Et pourtant… en 2010, c’est bien le PDCI-RDA qui a contribué à porter au pouvoir celui qui, en 2015, fut de nouveau soutenu par le même parti, cette fois par la voix du Président Henri Konan Bédié à travers l’Appel de Daoukro. Deux fois porté, aujourd’hui il cherche en retour à écarter ceux qui l’ont fait roi. Faut-il rappeler que c’est ce même PDCI-RDA qui a tout sacrifié pour préserver la paix et offrir une légitimité à une élection trouble ? Quelle ingratitude ! Quelle trahison morale !
Le cas Sylvia Bongo au Gabon devrait pourtant faire réfléchir. Autrefois intouchable, adulée, stratège de l’ombre, elle dort aujourd’hui derrière les barreaux. Pourquoi ? Parce qu’elle a cru que le pouvoir se conservait par la ruse, en verrouillant les institutions, en étouffant la concurrence et en utilisant la justice comme arme.

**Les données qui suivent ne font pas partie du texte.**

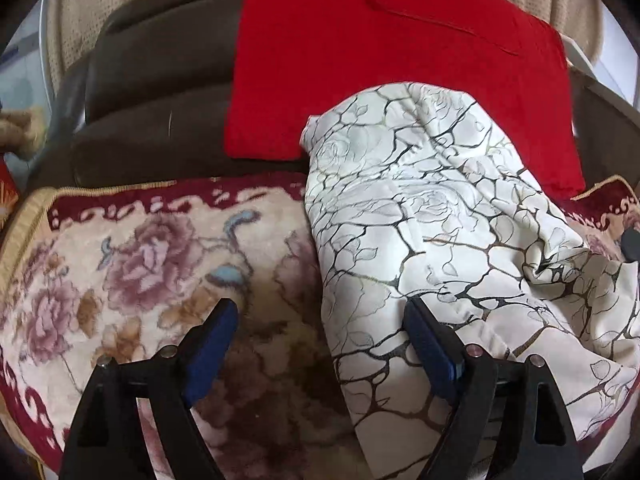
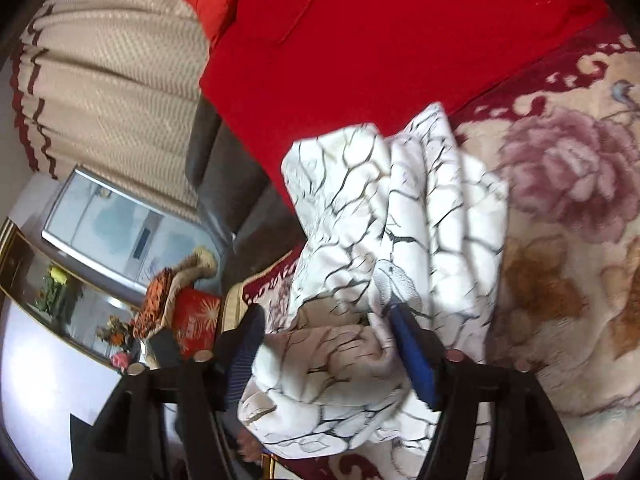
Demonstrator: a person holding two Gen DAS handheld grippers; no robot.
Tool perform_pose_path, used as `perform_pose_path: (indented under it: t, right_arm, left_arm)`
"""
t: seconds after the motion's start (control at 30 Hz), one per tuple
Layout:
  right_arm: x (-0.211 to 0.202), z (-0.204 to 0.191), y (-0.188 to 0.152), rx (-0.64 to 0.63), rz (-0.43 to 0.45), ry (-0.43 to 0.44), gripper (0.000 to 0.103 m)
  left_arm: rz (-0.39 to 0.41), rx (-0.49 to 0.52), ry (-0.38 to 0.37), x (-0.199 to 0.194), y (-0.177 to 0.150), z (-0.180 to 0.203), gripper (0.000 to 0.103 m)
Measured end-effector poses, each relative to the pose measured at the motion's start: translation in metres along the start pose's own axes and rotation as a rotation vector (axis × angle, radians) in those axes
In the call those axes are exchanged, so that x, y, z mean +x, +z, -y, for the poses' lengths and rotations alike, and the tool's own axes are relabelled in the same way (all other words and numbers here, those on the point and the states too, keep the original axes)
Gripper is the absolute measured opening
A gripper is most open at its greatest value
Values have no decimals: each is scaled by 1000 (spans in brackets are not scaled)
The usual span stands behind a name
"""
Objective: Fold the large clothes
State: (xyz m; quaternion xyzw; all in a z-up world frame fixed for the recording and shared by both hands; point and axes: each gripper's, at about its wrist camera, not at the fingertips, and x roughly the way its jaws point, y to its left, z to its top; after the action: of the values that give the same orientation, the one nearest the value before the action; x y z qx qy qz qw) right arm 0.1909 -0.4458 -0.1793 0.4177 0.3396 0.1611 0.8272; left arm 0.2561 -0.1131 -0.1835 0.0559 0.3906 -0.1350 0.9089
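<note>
A white garment with a black vein-like print [image 1: 420, 208] lies in a long folded bundle on a floral blanket [image 1: 140, 264] that covers the sofa seat. My left gripper [image 1: 320, 312] is open. Its left finger is over the blanket, its right finger is over the garment, and the garment's left edge runs between them. In the right wrist view one end of the garment [image 2: 400, 208] is bunched up. My right gripper [image 2: 326, 316] is open, with a loose fold of that cloth lying between its blue pads [image 2: 412, 344].
A flat red cloth [image 1: 360, 60] lies behind the garment against the brown sofa backrest [image 1: 160, 80]. In the right wrist view there are a beige curtain [image 2: 112, 80], a glass-topped table with flowers [image 2: 60, 280], a red box [image 2: 196, 320] and a soft toy [image 2: 168, 284] beside the sofa.
</note>
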Motion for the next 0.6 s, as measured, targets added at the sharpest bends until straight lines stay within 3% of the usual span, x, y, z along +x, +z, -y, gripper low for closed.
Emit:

Mais quand le vent tourne, ni le nom, ni les alliances étrangères ne protègent de la vérité.
Certains dans le clan Ouattara dénoncent la pression de Macky Sall ou de Macron. Mais la souveraineté d’un pays ne saurait justifier les dérives. En 2010, la France a déjà trop pesé dans une élection sous tension. La Côte d’Ivoire ne peut éternellement rester un laboratoire de règlements internationaux.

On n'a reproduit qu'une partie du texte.